- _DATASET ENTRIES_:
Content starts

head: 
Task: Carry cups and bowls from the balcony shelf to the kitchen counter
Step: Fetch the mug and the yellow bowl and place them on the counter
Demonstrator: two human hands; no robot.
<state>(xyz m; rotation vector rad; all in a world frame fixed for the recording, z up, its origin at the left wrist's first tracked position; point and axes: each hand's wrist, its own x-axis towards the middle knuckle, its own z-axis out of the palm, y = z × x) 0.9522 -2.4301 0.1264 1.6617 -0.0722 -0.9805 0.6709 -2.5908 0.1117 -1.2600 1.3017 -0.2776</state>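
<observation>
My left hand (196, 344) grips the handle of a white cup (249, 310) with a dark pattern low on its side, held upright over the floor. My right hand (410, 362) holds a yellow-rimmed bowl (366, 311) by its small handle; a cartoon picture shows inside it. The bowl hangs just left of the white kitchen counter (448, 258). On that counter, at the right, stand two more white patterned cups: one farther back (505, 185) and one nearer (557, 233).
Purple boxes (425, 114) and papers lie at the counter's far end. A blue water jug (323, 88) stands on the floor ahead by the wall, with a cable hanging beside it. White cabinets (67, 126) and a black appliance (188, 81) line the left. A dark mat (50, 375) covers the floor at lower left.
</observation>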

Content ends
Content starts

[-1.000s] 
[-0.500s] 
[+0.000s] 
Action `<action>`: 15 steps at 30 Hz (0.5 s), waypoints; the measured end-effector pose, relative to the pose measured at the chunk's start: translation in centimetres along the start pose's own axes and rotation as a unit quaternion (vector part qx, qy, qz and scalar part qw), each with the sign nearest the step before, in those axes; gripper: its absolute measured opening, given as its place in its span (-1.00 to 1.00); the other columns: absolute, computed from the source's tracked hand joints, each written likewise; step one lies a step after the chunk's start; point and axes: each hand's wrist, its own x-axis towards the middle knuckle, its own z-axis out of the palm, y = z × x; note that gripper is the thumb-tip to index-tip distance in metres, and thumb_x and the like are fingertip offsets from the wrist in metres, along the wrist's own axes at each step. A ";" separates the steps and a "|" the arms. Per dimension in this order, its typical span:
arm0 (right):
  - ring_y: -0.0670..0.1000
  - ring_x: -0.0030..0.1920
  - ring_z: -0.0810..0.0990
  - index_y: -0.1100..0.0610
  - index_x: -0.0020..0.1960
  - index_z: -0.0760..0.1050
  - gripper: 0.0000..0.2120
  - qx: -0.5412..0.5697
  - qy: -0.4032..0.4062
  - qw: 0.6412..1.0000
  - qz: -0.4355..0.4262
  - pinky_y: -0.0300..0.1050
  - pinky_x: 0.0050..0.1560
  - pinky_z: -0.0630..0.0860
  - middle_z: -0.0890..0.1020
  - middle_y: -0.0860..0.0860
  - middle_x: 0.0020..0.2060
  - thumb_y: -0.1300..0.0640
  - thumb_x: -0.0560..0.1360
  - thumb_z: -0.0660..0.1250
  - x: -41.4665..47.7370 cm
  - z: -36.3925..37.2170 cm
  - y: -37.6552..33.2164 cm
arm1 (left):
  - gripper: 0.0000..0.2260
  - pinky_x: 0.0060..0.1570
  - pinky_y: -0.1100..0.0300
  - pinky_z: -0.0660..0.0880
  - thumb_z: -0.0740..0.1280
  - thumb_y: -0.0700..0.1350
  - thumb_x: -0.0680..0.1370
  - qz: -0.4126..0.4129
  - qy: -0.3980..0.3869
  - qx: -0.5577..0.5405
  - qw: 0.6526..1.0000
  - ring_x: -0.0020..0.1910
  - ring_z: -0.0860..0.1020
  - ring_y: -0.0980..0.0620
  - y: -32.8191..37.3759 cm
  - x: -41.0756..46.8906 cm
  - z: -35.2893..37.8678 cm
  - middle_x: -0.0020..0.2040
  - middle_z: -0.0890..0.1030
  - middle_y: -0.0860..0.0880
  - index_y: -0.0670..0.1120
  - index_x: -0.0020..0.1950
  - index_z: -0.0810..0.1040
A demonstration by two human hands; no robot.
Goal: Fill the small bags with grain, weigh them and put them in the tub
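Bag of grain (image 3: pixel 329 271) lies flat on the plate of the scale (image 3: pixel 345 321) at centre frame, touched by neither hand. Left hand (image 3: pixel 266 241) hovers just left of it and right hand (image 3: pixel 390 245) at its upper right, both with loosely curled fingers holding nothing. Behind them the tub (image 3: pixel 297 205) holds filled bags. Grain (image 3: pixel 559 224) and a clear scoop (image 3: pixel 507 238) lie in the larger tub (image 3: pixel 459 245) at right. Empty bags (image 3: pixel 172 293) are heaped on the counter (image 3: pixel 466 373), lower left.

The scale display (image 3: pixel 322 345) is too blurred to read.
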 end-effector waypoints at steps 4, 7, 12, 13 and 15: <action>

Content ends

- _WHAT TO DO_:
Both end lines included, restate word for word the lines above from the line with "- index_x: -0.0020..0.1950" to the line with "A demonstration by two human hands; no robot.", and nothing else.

- _OUTPUT FOR THIS EXERCISE_:
  - index_x: -0.0020..0.1950
  - index_z: -0.0810..0.1040
A demonstration by two human hands; no robot.

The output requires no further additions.